Suppose your children were in a burning building and the only people around to save them were you and your co–parent. If your co–parent stood idly by and did nothing (maybe even started to fight with you about child support), what would you do? You’d run into the building alone.

It’s too late to pick a new co-parent. Your job isn’t to raise or reform your co-parent. (How different things would be if you’d succeeded at that long ago.)

Your job is to save your children by ending conflict they can’t end.

5. Use good resources.

All sorts of things can help you.

  • The "Articles and Videos" on UpToParents.org
  • A good book like Robert Emery's The Truth about Children and Divorce or Julie Ross and Judy Corcoran’s Joint Custody with a Jerk.
  • Time spent with people who have good divorces.
  • Child-focused counseling or mediation.

Remember that children, not parents, are the only persons without resources. Reach out for what you need—and for what they need you to use.

6. Consider the subjectivity of it all.

If you’ve been frustrated by the interaction between you and your co-parent, probably everyone is frustrated.

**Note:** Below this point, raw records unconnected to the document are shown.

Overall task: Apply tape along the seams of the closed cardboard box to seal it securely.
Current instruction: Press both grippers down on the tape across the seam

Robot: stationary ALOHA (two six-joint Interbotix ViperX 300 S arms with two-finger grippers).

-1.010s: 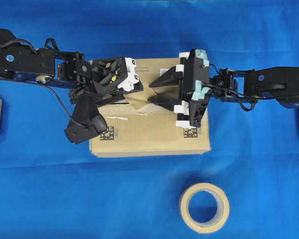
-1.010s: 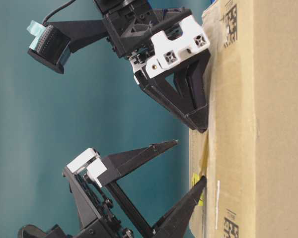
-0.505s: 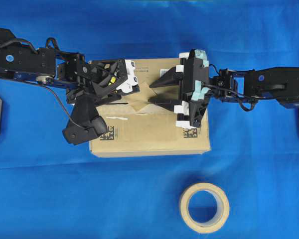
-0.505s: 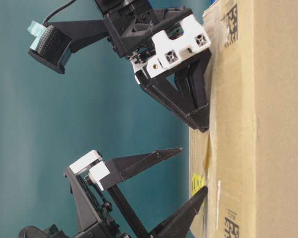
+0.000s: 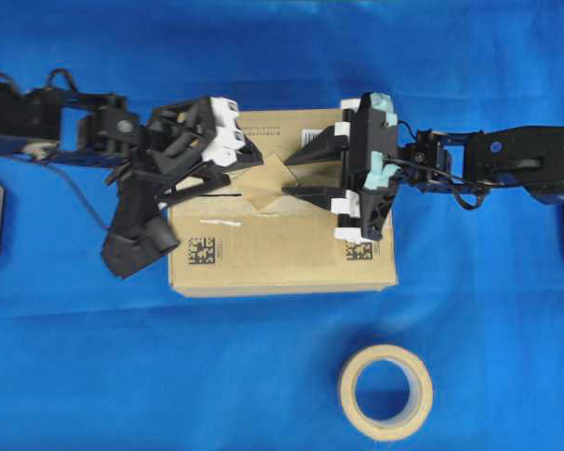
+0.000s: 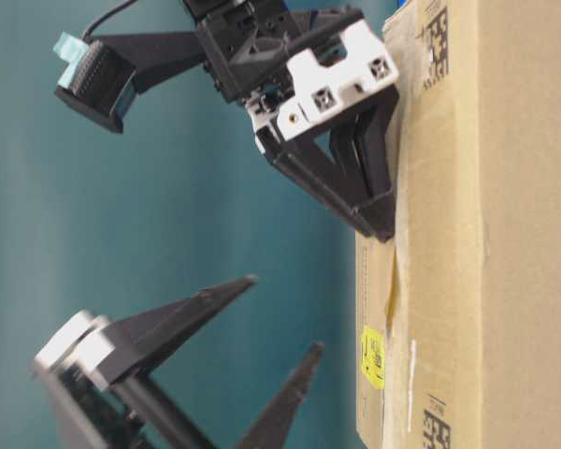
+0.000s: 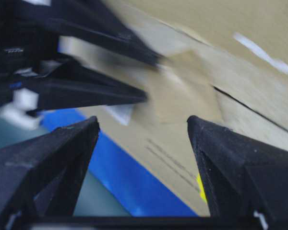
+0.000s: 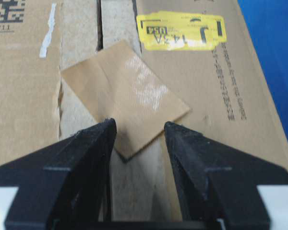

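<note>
**Now the tape sits on the box and both sets of fingers are wide**

The cardboard box [image 5: 282, 249] lies flat on the blue table [image 5: 282, 56], so its top faces up for taping. The seams [image 5: 221, 194] run across that top. The tape [image 8: 125, 112] lies slanted over the slit, right in front of the right fingers [image 8: 139, 139]. They are spread wide with one tip on each side of its near corner, holding nothing, maybe to press it flat. The left fingers [image 5: 242, 167], wide too, hang apart from the box with nothing in them.
</note>
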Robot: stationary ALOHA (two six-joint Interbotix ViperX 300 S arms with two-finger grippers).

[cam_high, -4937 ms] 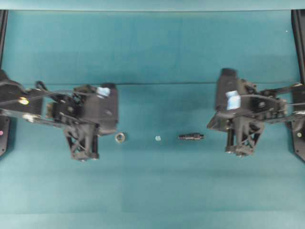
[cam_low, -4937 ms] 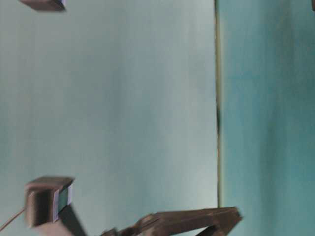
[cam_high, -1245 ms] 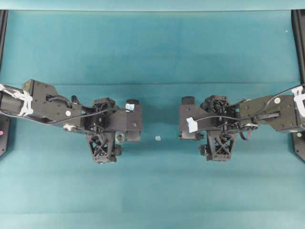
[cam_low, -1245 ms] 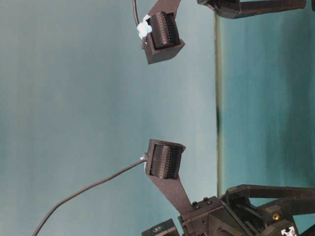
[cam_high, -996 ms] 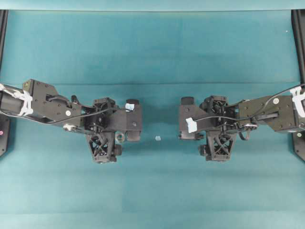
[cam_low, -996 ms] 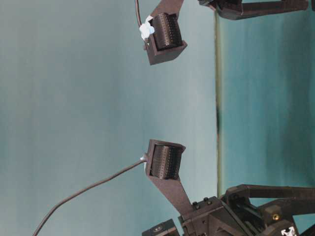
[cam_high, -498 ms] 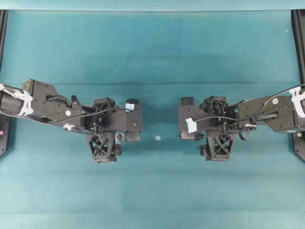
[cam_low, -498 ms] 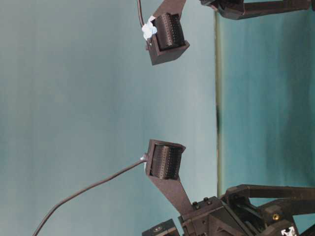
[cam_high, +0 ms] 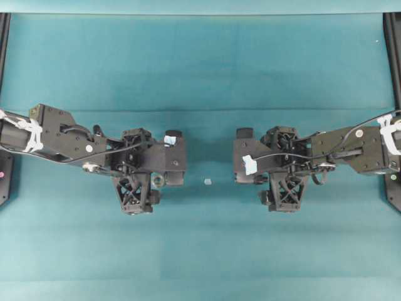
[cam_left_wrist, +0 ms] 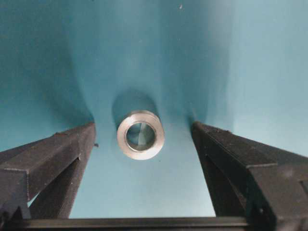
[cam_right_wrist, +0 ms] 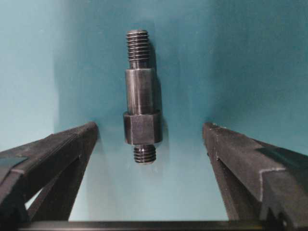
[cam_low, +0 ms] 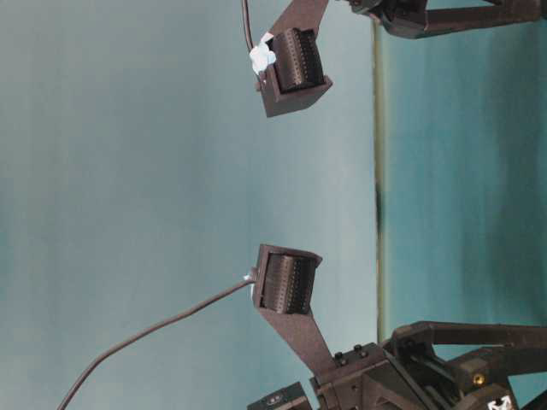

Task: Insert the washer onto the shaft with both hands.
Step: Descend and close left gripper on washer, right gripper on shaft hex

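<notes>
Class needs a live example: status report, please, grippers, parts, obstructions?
Left gripper open around washer. Right gripper open around shaft. Neither touching. Nothing in the way.

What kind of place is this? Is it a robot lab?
Probably a robot test bench. Two black arms with a left gripper and right gripper hang over a teal mat, with only a washer and shaft lying there.

Left gripper [cam_left_wrist: 143, 139] jaws spread wide, pointing down; right gripper [cam_right_wrist: 150, 139] likewise, apparently near table.
</notes>
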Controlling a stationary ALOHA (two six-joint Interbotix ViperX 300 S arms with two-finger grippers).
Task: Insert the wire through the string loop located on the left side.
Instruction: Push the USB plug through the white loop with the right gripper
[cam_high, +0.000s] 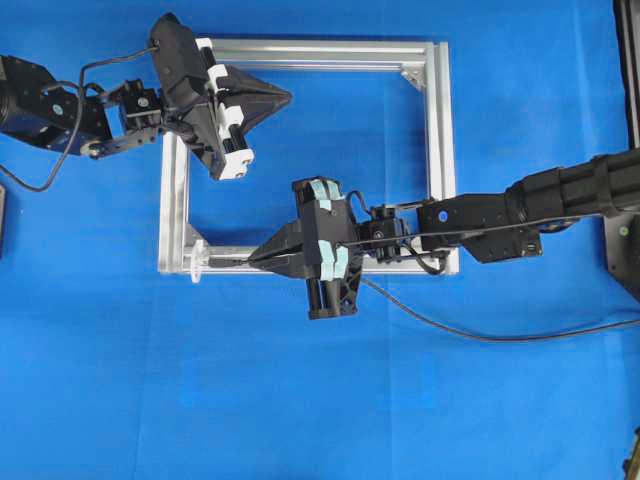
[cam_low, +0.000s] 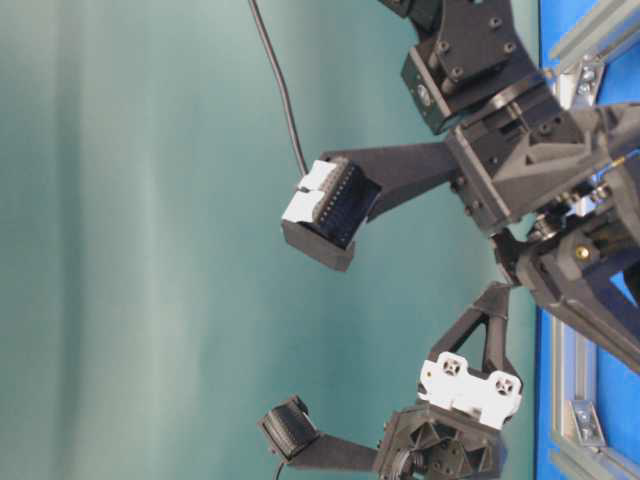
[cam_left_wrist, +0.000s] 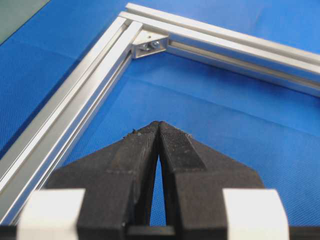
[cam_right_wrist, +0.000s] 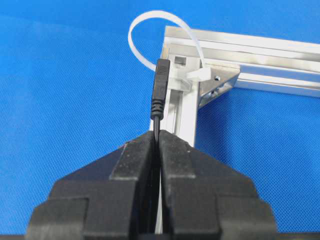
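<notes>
The wire (cam_right_wrist: 160, 85) is a thin black cable with a small plug tip, and my right gripper (cam_right_wrist: 158, 134) is shut on it just behind the plug. The plug points at the whitish string loop (cam_right_wrist: 159, 13), tied to the frame's corner, and its tip reaches the loop's near edge. Whether it has entered I cannot tell. Overhead, the right gripper (cam_high: 250, 260) sits over the frame's lower rail, close to the string loop (cam_high: 196, 262) at the lower left corner. My left gripper (cam_high: 288, 97) hovers inside the frame's upper left, shut on nothing, as its wrist view (cam_left_wrist: 158, 123) confirms.
The square aluminium frame (cam_high: 435, 150) lies on the blue cloth, with silver corner brackets (cam_left_wrist: 150, 45). The wire's slack (cam_high: 480, 335) trails right across the cloth below the right arm. A dark object stands at the table's right edge (cam_high: 625, 235).
</notes>
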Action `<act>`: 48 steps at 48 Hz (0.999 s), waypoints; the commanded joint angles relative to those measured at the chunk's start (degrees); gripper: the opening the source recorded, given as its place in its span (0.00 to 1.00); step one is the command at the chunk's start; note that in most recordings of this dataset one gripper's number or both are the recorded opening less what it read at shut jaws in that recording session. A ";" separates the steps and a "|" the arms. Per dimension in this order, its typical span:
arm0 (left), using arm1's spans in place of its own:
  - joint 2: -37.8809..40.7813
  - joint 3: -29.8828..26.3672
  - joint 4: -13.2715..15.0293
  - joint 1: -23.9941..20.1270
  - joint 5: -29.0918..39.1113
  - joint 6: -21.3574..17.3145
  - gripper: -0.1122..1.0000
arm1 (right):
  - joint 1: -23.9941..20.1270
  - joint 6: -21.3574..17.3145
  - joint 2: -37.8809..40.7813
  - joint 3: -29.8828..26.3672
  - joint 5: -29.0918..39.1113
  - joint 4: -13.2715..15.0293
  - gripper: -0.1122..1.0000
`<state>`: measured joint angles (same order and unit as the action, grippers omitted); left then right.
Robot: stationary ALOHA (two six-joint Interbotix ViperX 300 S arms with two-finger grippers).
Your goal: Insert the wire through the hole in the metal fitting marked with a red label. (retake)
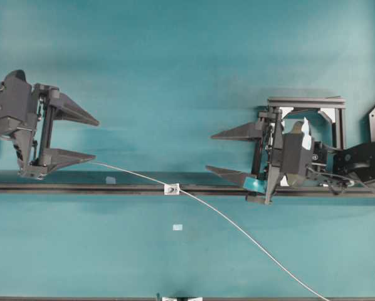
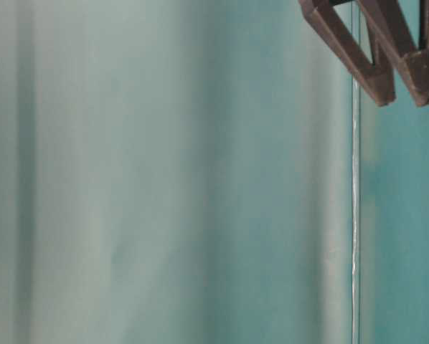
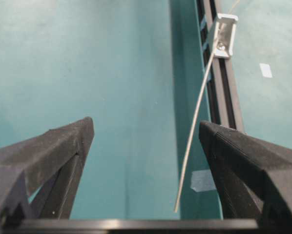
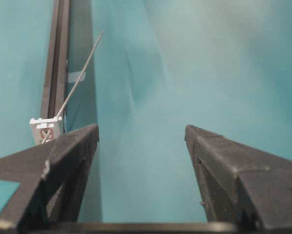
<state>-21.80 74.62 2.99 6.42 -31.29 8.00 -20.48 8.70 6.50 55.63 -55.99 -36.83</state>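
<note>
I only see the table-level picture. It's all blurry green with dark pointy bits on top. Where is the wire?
Observer: In the overhead view the long, thin pale grey wire curves from beside the left hand down to the bottom right.
Operator: Is it in the metal thing?
Observer: It looks threaded through the tiny silver square metal fitting on the long black rail.
Operator: Is a hand holding it?
Observer: No. The left hand and the right hand are both open and empty.
Operator: Is there red on it?
Observer: Yes, the right wrist view shows a red mark on the fitting.
</note>
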 commanded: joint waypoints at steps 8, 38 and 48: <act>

It’s impossible to be completely objective in the middle of difficult family circumstances like these. 

Your co-parent may have a different perspective—and many private wounds as well.

The job of co-parents is to accept each other as they are and merge the strengths they bring to the table.

7. Focus on those who really can't go it alone--your children.

Again, this is tough going. Give yourself high marks on what is maybe the most important lifework you’ll ever be charged with.

At the same time, remember that children don’t have the resources you do. Nor the chance to fix what necessarily falls on you to fix.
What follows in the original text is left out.